* PROBLEM DETAILS: Count the lines of data below that include "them". Provide only the number.

* DATA:
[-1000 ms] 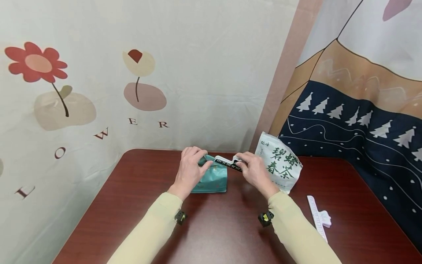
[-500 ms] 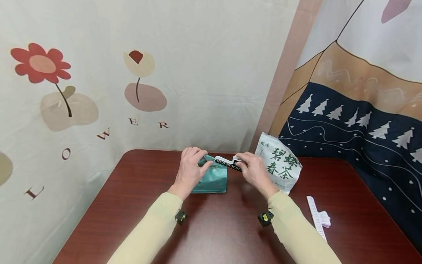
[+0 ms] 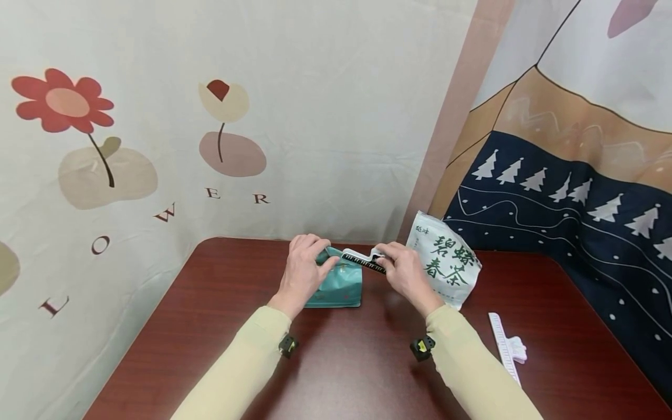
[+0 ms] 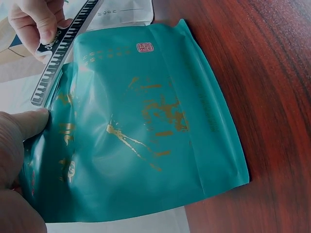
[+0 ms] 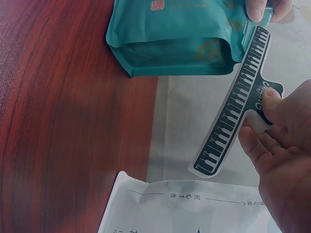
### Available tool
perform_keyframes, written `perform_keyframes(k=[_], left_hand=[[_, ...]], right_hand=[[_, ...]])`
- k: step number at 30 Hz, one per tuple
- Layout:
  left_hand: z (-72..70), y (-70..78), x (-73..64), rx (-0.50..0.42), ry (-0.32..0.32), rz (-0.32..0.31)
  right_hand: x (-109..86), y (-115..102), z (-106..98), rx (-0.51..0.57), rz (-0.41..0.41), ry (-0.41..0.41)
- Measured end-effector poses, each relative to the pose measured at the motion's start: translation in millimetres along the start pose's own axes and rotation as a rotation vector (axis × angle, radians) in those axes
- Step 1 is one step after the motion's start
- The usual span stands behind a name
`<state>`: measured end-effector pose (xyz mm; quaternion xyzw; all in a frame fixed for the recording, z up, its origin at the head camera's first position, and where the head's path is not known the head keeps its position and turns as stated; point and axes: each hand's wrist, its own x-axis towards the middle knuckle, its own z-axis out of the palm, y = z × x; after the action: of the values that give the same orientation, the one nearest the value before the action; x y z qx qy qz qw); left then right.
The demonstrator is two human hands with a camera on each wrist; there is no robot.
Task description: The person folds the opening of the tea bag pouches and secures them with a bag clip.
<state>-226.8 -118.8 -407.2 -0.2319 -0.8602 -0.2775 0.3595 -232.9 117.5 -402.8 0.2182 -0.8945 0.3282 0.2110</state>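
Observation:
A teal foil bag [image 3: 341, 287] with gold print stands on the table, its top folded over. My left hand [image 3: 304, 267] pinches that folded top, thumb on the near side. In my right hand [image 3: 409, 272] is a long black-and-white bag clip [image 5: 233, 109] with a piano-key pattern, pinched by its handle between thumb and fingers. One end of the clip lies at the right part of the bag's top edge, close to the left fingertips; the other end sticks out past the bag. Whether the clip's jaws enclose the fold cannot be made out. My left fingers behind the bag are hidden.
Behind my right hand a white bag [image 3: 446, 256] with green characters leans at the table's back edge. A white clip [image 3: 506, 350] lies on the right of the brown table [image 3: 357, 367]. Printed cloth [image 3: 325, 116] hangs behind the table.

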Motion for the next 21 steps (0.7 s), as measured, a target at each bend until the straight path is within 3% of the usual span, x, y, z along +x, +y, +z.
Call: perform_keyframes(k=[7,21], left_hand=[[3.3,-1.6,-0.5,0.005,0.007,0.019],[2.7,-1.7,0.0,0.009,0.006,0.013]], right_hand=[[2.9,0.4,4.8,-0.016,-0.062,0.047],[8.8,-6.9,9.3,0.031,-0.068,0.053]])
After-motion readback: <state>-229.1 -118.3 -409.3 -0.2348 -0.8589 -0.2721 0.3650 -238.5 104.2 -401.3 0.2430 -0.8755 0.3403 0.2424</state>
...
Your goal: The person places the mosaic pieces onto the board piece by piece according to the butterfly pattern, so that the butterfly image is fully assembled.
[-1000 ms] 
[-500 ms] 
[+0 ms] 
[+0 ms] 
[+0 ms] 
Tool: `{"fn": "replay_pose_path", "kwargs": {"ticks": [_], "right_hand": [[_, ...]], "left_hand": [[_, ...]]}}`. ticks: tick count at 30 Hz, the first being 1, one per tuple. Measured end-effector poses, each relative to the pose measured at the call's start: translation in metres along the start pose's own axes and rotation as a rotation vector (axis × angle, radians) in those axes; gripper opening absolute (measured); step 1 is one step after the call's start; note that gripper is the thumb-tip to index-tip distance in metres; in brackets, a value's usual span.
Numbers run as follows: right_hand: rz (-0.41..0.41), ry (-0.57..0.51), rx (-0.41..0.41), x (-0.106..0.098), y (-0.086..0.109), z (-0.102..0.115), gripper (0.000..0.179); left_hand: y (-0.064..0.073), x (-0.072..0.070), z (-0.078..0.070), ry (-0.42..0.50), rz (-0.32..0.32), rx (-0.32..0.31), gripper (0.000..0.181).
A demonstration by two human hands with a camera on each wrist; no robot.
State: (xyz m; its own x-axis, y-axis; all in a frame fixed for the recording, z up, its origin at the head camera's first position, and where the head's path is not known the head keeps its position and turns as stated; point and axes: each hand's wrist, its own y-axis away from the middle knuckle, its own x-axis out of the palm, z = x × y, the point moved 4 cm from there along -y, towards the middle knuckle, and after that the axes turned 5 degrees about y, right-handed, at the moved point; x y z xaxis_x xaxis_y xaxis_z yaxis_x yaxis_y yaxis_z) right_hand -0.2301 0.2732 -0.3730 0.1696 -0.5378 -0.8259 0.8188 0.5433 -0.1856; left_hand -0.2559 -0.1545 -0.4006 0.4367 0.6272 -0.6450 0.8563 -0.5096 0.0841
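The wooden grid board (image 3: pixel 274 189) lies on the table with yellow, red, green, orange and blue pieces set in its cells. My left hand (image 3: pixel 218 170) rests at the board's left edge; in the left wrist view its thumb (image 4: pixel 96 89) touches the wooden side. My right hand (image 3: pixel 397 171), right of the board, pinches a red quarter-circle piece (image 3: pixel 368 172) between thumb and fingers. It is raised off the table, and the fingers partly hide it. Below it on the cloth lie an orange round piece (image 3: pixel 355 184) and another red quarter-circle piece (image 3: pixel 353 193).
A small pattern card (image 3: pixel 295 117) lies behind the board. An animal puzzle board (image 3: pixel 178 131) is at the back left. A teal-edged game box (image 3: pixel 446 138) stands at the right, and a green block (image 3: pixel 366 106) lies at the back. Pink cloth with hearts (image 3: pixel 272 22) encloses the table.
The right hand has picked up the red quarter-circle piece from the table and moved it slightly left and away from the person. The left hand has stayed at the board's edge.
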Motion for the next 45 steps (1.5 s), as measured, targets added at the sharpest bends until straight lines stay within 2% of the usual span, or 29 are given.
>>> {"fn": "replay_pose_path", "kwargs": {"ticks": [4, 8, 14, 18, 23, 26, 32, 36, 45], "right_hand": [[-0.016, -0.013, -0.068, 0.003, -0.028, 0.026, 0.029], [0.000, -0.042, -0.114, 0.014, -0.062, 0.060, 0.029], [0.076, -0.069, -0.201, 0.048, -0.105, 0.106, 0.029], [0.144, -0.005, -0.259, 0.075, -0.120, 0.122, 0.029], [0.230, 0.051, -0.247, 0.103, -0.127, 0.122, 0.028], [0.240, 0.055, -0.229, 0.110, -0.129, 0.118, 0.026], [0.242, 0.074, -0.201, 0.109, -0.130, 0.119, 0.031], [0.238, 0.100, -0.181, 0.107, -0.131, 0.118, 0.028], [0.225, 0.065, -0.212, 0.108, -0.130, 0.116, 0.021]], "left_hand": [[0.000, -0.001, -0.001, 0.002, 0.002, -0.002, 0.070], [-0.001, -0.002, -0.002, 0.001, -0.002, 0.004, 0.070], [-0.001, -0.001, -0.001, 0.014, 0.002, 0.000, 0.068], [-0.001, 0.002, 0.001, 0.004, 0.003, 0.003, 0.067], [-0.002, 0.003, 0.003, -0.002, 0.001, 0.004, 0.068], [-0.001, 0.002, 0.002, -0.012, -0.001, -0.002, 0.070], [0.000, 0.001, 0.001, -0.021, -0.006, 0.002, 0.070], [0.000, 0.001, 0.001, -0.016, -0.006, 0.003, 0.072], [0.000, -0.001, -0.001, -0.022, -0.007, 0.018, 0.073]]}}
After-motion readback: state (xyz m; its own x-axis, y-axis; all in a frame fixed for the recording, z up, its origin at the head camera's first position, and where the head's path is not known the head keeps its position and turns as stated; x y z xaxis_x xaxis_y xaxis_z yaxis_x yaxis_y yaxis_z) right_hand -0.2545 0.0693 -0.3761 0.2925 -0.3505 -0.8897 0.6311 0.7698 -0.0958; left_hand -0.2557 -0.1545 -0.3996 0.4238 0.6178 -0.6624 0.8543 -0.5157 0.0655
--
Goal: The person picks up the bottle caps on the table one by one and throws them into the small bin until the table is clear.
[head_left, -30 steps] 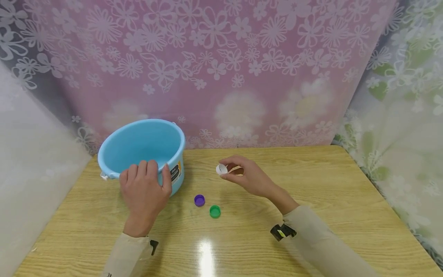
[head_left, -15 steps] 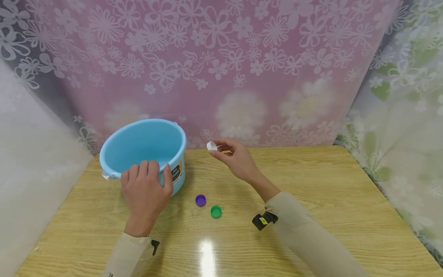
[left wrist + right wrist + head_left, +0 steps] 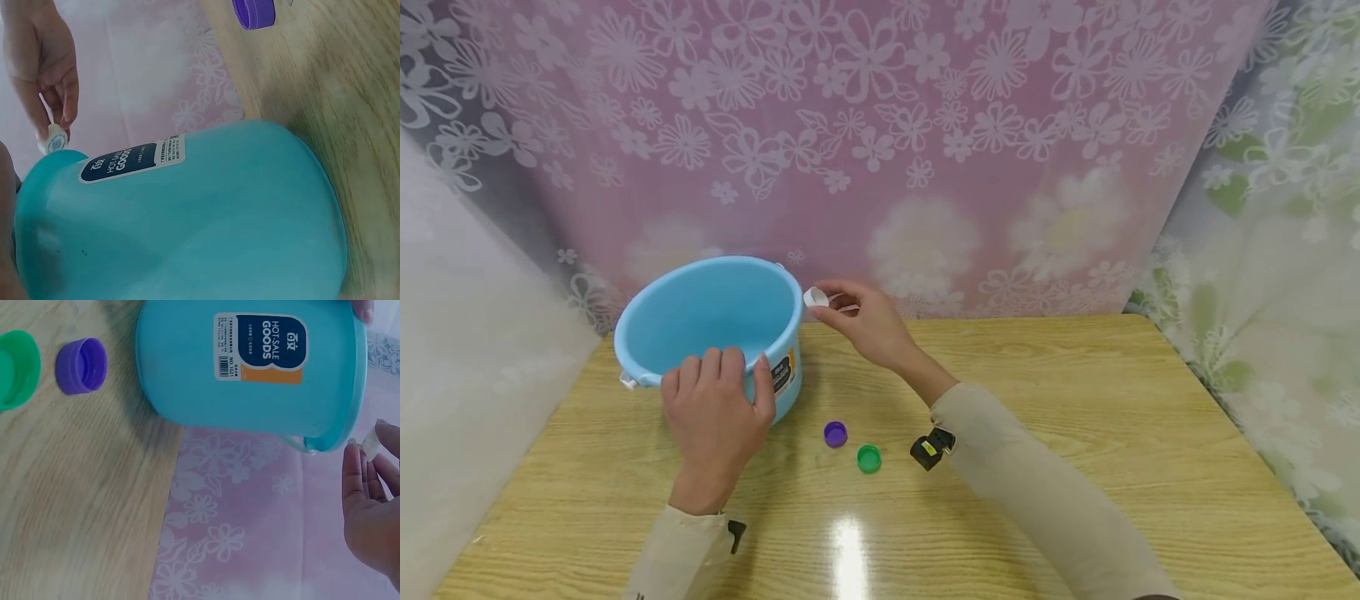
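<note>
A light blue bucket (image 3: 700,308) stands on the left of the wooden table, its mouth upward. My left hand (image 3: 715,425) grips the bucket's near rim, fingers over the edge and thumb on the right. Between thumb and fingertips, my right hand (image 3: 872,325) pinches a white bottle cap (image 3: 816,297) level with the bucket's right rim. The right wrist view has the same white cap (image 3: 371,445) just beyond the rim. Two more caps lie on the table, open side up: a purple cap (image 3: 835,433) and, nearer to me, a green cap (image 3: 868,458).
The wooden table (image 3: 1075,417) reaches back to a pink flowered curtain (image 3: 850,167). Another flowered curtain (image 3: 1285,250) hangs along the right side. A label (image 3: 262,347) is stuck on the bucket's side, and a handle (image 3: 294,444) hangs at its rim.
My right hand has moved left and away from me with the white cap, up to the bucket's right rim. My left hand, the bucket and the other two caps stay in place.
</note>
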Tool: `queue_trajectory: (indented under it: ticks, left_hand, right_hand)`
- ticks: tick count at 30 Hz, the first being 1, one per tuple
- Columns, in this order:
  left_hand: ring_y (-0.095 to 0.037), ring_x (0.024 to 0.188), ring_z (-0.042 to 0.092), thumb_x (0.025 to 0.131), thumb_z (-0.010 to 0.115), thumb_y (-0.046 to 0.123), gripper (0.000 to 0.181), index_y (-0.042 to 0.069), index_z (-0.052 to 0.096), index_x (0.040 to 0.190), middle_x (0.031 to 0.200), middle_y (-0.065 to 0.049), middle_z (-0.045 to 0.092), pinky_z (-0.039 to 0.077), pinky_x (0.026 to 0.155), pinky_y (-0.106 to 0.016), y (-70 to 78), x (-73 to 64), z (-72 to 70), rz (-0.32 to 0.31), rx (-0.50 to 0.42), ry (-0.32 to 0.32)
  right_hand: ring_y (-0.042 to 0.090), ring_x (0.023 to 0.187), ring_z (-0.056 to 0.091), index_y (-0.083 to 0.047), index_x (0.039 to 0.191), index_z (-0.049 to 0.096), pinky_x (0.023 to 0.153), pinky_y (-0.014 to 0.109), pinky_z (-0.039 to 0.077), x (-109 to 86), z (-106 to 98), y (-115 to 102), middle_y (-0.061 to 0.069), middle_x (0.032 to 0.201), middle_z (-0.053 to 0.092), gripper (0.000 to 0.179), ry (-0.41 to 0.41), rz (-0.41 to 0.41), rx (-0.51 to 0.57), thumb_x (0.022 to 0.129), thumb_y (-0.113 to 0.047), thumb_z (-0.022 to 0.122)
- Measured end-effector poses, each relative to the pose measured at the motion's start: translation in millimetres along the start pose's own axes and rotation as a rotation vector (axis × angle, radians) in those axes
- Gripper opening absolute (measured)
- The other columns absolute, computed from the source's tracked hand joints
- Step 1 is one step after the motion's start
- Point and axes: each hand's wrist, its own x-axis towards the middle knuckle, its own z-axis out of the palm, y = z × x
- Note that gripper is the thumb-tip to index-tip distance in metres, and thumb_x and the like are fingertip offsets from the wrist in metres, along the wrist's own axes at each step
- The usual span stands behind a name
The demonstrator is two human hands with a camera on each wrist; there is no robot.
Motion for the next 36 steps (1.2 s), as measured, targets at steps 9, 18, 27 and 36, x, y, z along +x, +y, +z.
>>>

* SOLUTION: 2